3. To you? Probably not, as long as you don't do a Roth distribution or any of the other activities mentioned in answer 1. There is a small to minute risk of a small IRS penalty. And you'd be giving up some tax benefits, as we've mentioned. And if you took a Roth distribution your taxes would be technically incorrect if you didn't file it.

Also, since basis can be inherited, your IRA beneficiaries would lose the tax benefit of the remaining basis. Even if you don't care about it, they might. There is also a small psychological benefit to the beneficiaries to know what the remaining basis was and it was small and could be ignored if they chose.

4. See the assumptions I made listed above. If those aren't accurate, then my answers here might not be accurate or applicable.
 
Thank you for all the informative posts. From my perspective, I believe Cathy63 has come closet to addressing my question.

Since there is only a very small amount of basis left in each account, that results in about a $20 tax reduction, can I proceed with Cathy63's suggestion:
"If you're sure that your past tax returns are correct, you can ignore the basis going forward. You'll just be double-taxed on some of the money, but that's your choice to make. You do still have to file an 8606 if you do any Roth conversions, but you would just enter the basis in the tIRA as $0."

Since we do not plan to do any Roth conversions, will there be any repercussions if we don't file the 8606s after the 2023 tax season?

If you think I have left out any relevant information, please let me know.
Thanks.

From a practical standpoint, Cathy 63's suggestions and statements are correct.

I (and wife) made non-deductible contributions to a TIRA in the years prior to Roth IRAs being available (1990's) Over time, we converted all of my wife's TIRA over to Roth's.
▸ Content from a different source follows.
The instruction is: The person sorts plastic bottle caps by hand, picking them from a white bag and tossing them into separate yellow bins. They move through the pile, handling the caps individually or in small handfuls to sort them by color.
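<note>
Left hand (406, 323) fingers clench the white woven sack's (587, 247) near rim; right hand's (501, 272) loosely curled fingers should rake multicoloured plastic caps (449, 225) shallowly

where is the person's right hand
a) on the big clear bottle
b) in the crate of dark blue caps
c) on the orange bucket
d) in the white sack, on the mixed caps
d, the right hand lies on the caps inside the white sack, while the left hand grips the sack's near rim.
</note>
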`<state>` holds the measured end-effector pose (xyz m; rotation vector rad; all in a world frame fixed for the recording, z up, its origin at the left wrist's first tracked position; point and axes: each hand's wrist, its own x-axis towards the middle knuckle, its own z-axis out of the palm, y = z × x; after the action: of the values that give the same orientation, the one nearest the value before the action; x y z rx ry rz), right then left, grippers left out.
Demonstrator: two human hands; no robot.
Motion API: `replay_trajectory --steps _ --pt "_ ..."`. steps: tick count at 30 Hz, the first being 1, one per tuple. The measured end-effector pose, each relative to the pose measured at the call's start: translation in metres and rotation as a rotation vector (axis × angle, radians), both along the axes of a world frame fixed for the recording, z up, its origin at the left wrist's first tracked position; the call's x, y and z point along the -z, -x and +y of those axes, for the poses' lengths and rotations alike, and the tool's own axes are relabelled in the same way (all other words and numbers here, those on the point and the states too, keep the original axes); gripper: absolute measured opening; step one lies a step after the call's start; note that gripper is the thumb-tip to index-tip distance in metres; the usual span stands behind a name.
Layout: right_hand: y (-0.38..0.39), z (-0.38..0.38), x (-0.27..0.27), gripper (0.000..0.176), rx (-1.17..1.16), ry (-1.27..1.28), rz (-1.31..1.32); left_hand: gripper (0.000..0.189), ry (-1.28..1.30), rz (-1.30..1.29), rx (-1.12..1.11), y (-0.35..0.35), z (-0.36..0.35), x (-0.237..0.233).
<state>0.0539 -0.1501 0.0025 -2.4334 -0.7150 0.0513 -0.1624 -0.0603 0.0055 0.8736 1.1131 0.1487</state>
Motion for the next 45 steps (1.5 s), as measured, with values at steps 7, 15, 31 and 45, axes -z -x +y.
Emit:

I chipped away at converting my TIRAs to Roths but didn't make much progress as I would have had to pay taxes at a higher bracket and the market has done so well over the past ten years that the size of the TIRA kept increasing. Being very aware of the pro-rata rules resulted in not converting my 401k accounts to TIRA, I've been retired for over 20 years. Since I had to take my RMD in 2001, I had to complete the 8606 for the first time in at least 7 years. And I have the ability to make QCDs that count as part of the RMD but are not counted as a TIRA withdrawal for purposes of determining the portion of the withdrawal attributable to the basis (read line 7 of 8606).

Keeping track of the basis in an IRA is no ore complicated than keeping track of a carry forward a capital loss from year to year.
 
Thanks, RE2. I have been using TurboTax for the past several years and it keeps track of everything that goes on the 8606 other than my year end TIRA balances. I agree that it's not hard to do and before I started RMDs I always did the calculations myself as I rarely withdrew any TIRA money.
 
I'd like to think that, today, it's common practice but maybe it is/maybe it isn't.
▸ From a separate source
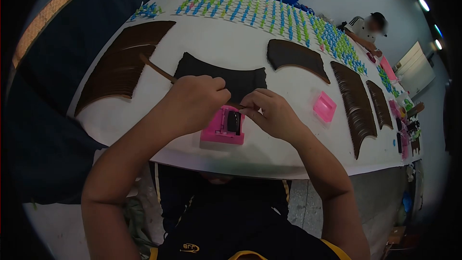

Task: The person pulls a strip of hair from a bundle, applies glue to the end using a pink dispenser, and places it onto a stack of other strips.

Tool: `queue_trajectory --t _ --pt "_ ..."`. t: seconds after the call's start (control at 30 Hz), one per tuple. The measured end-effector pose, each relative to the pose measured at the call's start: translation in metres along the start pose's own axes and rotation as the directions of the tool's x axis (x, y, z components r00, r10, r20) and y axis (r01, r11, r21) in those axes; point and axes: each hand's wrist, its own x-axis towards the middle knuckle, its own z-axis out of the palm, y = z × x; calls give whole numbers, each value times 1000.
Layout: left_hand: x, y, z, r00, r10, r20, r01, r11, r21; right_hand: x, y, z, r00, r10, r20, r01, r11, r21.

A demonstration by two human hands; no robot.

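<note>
My left hand (pixel 199 98) is closed around a narrow brown strip (pixel 159 70), whose far end sticks out up and to the left. On the other side, my right hand (pixel 272 115) pinches the strip's near end between thumb and fingers. Just below both hands stands a small pink box (pixel 221 137) with a dark, shiny block (pixel 234 121) set in its open top. The strip passes close over the box's back edge. Behind my hands lies a row of dark strips (pixel 221 74), side by side in a curved sheet, partly covered by my left hand.
Brown strips in rows (pixel 113 70) lie at the left; more rows (pixel 353 103) lie at the right. A dark sheet (pixel 296 60) and a pink tray (pixel 325 107) sit right of centre. Many blue and green clips (pixel 250 12) line the far edge. A person (pixel 368 31) works at the far right.
</note>
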Motion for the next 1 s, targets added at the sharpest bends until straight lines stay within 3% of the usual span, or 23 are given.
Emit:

Our plan delineated post tax contributions. So when we rolled it out : x dollars were immediately rolled to a Roth. The CGs of that portion were added to the amount of the pretax dollars and rolled into a T-IRA. We discussed it a lot at the brokerage and at first was done incorrectly but I called and called until it was re-done correctly.

One 1099R form came out and one line was for the post tax dollars and the other for everything else with correct codes. Worked out.
 
i used macintax/turbo tax since the early 90's. It saved all my forms as pdf docs. So I had all but one of the 8606 forms when I did nondeductible contribution rollovers to the Roth, tax free.
 
I did the 8606 for me and wife. Our contributions were less than 40000 apiece. It was more of a pia than worth it. Tax saved not much. You have to pro rate it every year. I finally gave up and just included it in trad Ira.